● **WHAT YOU NEED TO DO**: Output only the lines from the start of the entries through the line holding "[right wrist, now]". Each line must match the original exactly.

● **INPUT FOR THIS TASK**:
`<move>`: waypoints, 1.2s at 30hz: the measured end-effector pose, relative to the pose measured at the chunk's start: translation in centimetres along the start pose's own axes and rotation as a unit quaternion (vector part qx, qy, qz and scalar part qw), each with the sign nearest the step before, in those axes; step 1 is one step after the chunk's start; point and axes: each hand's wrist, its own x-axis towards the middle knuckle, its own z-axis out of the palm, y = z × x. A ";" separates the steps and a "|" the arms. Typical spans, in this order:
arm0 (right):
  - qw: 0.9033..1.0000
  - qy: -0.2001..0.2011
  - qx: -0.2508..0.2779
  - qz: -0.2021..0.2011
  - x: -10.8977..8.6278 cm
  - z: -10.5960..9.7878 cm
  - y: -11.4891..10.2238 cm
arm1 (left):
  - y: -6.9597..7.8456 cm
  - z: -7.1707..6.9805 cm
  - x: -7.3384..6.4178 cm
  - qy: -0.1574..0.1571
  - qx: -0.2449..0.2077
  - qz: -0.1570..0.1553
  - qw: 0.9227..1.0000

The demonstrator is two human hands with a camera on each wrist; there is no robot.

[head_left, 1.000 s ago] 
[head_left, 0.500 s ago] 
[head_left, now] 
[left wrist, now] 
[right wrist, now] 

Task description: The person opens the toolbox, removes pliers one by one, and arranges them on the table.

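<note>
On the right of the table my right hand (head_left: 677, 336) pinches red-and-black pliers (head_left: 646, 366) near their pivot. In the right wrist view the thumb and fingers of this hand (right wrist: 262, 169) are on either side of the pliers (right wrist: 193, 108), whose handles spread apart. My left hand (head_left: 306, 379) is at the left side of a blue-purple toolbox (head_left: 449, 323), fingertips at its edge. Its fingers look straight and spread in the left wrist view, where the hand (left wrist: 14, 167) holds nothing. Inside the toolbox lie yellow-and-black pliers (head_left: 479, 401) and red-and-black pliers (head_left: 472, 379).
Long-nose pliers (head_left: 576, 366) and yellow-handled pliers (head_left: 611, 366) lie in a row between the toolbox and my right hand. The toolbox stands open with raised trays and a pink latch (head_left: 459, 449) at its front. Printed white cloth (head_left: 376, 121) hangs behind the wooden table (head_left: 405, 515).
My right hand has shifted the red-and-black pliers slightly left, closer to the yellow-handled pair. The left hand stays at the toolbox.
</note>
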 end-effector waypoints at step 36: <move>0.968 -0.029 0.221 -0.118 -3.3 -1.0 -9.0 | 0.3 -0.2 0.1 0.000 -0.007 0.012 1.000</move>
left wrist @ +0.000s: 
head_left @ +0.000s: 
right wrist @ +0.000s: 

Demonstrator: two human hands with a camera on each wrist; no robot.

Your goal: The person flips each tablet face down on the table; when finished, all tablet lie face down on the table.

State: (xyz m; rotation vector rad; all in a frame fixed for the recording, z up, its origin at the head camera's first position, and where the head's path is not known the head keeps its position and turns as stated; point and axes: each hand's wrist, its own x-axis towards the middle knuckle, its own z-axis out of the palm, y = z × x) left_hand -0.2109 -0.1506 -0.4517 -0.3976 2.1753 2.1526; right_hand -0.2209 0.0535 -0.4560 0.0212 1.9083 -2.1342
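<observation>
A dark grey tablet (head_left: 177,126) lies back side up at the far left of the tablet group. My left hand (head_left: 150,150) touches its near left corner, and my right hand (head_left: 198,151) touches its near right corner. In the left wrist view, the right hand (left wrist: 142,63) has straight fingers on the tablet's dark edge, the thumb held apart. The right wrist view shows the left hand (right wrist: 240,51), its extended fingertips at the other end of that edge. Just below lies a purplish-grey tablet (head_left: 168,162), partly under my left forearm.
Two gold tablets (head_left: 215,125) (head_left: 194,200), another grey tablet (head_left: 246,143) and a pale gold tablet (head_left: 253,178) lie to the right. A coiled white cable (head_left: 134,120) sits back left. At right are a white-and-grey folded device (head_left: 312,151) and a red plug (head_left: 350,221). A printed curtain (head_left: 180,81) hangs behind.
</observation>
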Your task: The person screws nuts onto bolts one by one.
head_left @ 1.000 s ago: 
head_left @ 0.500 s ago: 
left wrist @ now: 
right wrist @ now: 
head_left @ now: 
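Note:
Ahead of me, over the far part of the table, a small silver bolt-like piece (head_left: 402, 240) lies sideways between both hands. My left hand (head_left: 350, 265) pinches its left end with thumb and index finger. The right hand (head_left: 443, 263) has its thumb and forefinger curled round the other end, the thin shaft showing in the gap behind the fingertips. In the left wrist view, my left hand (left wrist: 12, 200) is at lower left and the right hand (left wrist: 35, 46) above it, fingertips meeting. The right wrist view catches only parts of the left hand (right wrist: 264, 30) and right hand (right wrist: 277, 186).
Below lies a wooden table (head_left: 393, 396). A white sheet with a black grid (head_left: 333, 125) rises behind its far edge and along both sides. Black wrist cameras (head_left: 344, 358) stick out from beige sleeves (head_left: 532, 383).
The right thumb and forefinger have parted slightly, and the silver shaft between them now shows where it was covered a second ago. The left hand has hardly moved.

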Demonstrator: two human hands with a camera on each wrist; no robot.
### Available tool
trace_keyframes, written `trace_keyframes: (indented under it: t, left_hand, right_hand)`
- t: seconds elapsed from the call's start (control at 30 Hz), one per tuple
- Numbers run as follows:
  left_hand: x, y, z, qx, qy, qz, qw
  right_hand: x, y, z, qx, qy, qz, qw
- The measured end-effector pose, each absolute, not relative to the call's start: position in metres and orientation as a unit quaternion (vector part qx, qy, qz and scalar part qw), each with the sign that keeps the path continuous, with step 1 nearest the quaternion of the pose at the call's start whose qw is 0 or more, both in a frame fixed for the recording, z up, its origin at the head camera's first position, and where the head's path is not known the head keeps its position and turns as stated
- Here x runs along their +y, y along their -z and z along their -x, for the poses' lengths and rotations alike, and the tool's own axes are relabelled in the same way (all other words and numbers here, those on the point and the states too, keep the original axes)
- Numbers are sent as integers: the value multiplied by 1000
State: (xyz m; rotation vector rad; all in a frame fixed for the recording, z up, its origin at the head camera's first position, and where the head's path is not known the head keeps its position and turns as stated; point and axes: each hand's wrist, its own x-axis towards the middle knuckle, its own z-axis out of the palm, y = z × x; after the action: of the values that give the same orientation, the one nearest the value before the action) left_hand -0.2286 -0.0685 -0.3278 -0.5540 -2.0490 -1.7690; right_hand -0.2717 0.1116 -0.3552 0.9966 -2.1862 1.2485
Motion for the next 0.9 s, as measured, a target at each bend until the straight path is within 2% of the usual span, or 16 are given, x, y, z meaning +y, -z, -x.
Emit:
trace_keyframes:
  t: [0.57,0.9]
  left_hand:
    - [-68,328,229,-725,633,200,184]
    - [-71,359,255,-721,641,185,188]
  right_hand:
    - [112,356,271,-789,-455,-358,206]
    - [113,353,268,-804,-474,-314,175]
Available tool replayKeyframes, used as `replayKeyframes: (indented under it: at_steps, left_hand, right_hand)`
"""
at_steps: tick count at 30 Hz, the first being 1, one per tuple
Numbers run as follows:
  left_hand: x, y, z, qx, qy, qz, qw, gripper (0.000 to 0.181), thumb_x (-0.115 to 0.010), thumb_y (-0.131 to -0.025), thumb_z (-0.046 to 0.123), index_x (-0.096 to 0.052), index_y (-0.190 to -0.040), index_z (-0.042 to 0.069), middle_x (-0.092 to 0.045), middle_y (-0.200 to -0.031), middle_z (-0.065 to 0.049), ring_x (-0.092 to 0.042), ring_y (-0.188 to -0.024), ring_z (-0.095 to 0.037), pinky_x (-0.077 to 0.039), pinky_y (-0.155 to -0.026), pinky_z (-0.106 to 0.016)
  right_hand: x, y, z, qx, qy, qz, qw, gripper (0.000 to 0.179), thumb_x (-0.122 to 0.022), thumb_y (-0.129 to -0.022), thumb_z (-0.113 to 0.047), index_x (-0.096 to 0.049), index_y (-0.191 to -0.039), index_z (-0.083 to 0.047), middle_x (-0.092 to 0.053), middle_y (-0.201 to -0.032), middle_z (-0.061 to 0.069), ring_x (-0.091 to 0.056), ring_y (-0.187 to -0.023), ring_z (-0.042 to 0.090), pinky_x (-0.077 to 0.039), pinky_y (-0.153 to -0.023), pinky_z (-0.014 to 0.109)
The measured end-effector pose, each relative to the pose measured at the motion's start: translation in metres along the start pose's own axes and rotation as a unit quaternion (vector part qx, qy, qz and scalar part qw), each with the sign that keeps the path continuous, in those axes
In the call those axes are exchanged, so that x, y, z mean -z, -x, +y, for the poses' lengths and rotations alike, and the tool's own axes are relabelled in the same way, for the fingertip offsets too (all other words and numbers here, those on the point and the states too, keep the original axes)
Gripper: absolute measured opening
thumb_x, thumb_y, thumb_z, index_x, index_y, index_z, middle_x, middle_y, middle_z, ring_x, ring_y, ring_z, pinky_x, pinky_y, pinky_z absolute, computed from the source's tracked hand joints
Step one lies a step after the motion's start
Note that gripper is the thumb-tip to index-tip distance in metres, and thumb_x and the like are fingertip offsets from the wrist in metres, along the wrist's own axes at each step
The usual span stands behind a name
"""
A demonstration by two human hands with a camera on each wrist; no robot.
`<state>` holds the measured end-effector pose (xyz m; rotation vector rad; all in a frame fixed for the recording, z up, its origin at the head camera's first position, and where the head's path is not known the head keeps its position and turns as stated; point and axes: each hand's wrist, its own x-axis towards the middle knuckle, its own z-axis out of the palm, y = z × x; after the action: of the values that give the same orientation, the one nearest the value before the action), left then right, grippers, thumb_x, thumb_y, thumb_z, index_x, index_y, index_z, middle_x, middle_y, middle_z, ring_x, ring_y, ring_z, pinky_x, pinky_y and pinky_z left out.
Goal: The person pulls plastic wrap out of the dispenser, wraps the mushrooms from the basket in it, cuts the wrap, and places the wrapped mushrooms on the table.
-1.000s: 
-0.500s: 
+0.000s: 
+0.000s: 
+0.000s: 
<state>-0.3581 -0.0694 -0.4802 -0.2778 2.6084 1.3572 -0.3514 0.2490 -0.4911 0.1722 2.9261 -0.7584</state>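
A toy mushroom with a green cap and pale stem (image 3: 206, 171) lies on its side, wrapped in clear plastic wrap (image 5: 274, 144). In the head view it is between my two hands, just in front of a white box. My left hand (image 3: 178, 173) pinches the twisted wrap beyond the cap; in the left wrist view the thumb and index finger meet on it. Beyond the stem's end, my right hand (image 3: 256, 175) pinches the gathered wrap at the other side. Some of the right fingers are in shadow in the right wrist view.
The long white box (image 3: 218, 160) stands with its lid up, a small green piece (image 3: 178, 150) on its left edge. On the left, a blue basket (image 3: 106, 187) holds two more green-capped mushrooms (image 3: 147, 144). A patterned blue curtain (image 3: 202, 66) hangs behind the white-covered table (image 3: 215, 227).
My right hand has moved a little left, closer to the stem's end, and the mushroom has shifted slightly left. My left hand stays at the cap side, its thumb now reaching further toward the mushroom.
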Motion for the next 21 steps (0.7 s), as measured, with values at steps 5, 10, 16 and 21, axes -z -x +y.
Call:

● **SOLUTION TO THE EXERCISE**:
`<move>`: waypoints, 1.2s at 30hz: the measured end-effector pose, relative to the pose measured at the chunk's start: translation in centimetres along the start pose's own axes and rotation as a unit quaternion (vector part qx, qy, qz and scalar part qw), each with the sign nearest the step before, in those axes; step 1 is one step after the chunk's start; point and axes: each hand's wrist, its own x-axis towards the middle knuckle, its own z-axis out of the palm, y = z × x. A ";" separates the steps and a "|" the arms. Typical spans, in this order:
arm0 (right):
  - qw: 0.9033..1.0000
  - qy: -0.2001..0.2011
  - qx: -0.2508..0.2779
  - qz: -0.2021..0.2011
  - x: -10.8977..8.6278 cm
  - z: -10.5960..9.7878 cm
  - y: -11.4891..10.2238 cm
arm1 (left):
  - y: -6.9597..7.8456 cm
  - z: -7.1707..6.9805 cm
  - x: -7.3384..6.4178 cm
  - qy: -0.1574..0.1571
  - qx: -0.2449..0.2077
  - qz: -0.1570..0.1553
  - qw: 0.9227..1.0000

The demonstrator is two human hands with a camera on each wrist; there is no robot.

[head_left, 1.000 s ago] 
[head_left, 0.500 s ago] 
[head_left, now] 
[left wrist, now] 
[right wrist, now] 

With the answer given, the exercise is closed.